What you will do:
Reproduce all of the data exactly. Images are not to appear in the reply.

BEGIN Data shown

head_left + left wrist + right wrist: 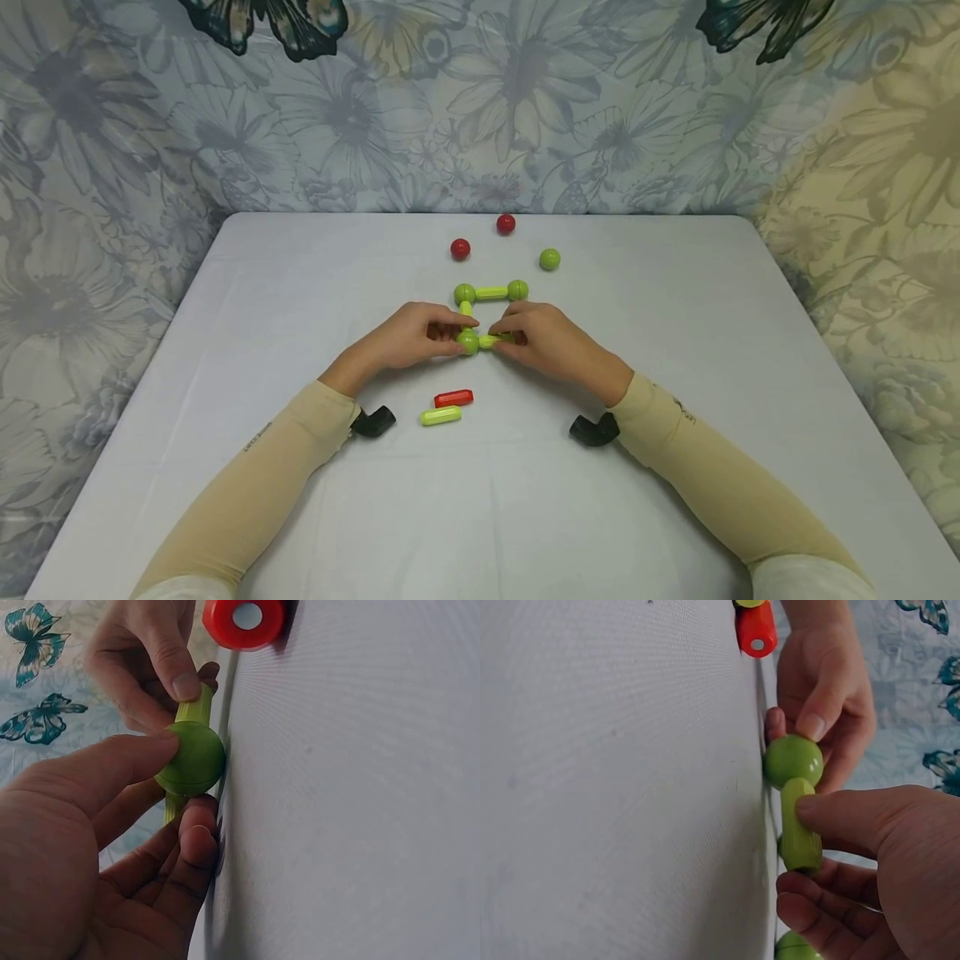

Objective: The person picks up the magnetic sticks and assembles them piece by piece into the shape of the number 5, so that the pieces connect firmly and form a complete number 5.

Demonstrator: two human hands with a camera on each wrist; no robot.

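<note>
The counter point(495, 517) is cut off below. Midway across it, by the fingers of the left hand point(411, 335) and right hand point(553, 337), a corner ball point(468, 342) and a partly hidden rod point(487, 342) are respectively pinched, in a green figure point(492, 293) of three glossy balls and three rods. Seen loose are one red rod point(453, 398), one yellow-green rod point(440, 416), two red balls point(460, 249), one green ball point(550, 259)

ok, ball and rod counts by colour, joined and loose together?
Green balls: 4
Red balls: 2
Yellow-green rods: 4, one held in the right hand
Red rods: 1
Total: 11
</note>
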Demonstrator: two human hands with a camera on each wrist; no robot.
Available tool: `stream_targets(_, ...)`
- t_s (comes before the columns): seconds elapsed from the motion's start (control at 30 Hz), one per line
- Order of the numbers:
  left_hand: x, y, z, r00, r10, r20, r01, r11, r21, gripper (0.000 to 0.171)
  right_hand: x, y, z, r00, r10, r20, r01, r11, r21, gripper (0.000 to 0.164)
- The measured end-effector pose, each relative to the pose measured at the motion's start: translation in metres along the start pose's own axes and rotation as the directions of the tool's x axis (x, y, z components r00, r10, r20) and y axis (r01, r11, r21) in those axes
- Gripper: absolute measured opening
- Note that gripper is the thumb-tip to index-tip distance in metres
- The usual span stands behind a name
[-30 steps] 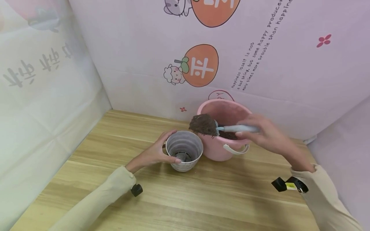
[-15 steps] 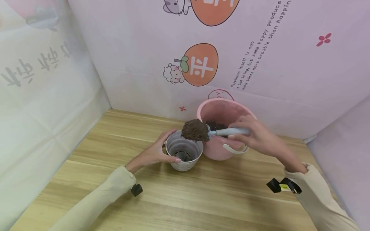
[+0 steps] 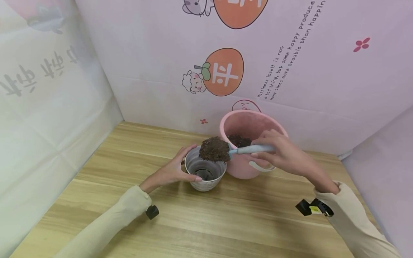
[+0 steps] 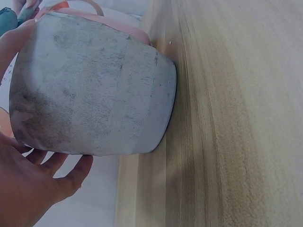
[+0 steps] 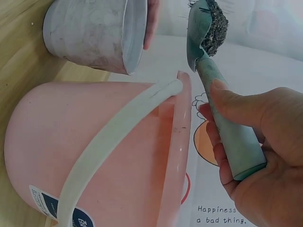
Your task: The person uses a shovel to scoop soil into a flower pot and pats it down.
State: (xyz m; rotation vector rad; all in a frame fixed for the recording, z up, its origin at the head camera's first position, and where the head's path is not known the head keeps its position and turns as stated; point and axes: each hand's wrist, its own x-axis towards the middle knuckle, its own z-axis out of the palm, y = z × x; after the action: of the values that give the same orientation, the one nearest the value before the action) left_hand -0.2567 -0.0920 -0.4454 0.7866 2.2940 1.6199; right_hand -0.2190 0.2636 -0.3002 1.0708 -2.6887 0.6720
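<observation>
My left hand grips a grey-white flowerpot by its side, thumb over the near rim and fingers round the far side. The pot stands upright on the wooden table, and its ridged inner wall and dark bottom show in the head view. In my right hand is the handle of a light blue garden trowel. Its blade carries a heap of dark soil above the pot's far right rim. Just right of the pot stands a pink bucket, more dark soil inside it.
A white handle hangs down the bucket's near side. Behind the bucket rises a printed cloth wall, with another white sheet along the left. Wooden tabletop stretches in front of the pot.
My right hand has moved left with the loaded trowel, from over the bucket's rim to above the pot. The left hand and pot have stayed in place.
</observation>
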Motion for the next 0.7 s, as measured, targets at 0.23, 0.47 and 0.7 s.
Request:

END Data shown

Exercise response:
head_left + left wrist + right wrist: 

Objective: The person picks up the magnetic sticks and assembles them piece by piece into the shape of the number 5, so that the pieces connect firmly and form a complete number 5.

Demonstrator: two human hands with a camera on each wrist; no robot.

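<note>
The counter point(495, 517) is cut off below. Midway across it, by the fingers of the left hand point(411, 335) and right hand point(553, 337), a corner ball point(468, 342) and a partly hidden rod point(487, 342) are respectively pinched, in a green figure point(492, 293) of three glossy balls and three rods. Seen loose are one red rod point(453, 398), one yellow-green rod point(440, 416), two red balls point(460, 249), one green ball point(550, 259)

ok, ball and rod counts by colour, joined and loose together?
Green balls: 4
Red balls: 2
Yellow-green rods: 4, one held in the right hand
Red rods: 1
Total: 11
</note>
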Demonstrator: two human hands with a camera on each wrist; no robot.
Available tool: `stream_targets(_, ...)`
- t_s (comes before the columns): seconds elapsed from the motion's start (control at 30 Hz), one per line
- Order of the numbers:
  left_hand: x, y, z, r00, r10, r20, r01, r11, r21, gripper (0.000 to 0.171)
  right_hand: x, y, z, r00, r10, r20, r01, r11, r21, gripper (0.000 to 0.164)
- The measured end-effector pose, each relative to the pose measured at the motion's start: translation in metres along the start pose's own axes and rotation as the directions of the tool's x axis (x, y, z components r00, r10, r20) and y axis (r01, r11, r21) in those axes
- Gripper: absolute measured opening
- Note that gripper is the thumb-tip to index-tip distance in metres
- The usual span stands behind a name
[-30 steps] 
[-15 steps] 
[+0 steps] 
[+0 steps] 
[+0 steps] 
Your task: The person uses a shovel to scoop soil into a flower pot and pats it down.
State: (xyz m; rotation vector rad; all in a frame fixed for the recording, z up, its origin at the head camera's first position, and where the head's path is not known the head keeps its position and turns as stated; point and axes: each hand's wrist, its own x-axis towards the middle knuckle, its own z-axis out of the palm, y = z × x; after the action: of the values that give the same orientation, the one nearest the value before the action) left_hand -0.2567 -0.0920 -0.4454 0.7866 2.2940 1.6199; right_hand -0.2190 0.2636 -0.3002 1.0708 -2.6887 0.6720
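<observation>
My left hand grips a grey-white flowerpot by its side, thumb over the near rim and fingers round the far side. The pot stands upright on the wooden table, and its ridged inner wall and dark bottom show in the head view. In my right hand is the handle of a light blue garden trowel. Its blade carries a heap of dark soil above the pot's far right rim. Just right of the pot stands a pink bucket, more dark soil inside it.
A white handle hangs down the bucket's near side. Behind the bucket rises a printed cloth wall, with another white sheet along the left. Wooden tabletop stretches in front of the pot.
My right hand has moved left with the loaded trowel, from over the bucket's rim to above the pot. The left hand and pot have stayed in place.
</observation>
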Motion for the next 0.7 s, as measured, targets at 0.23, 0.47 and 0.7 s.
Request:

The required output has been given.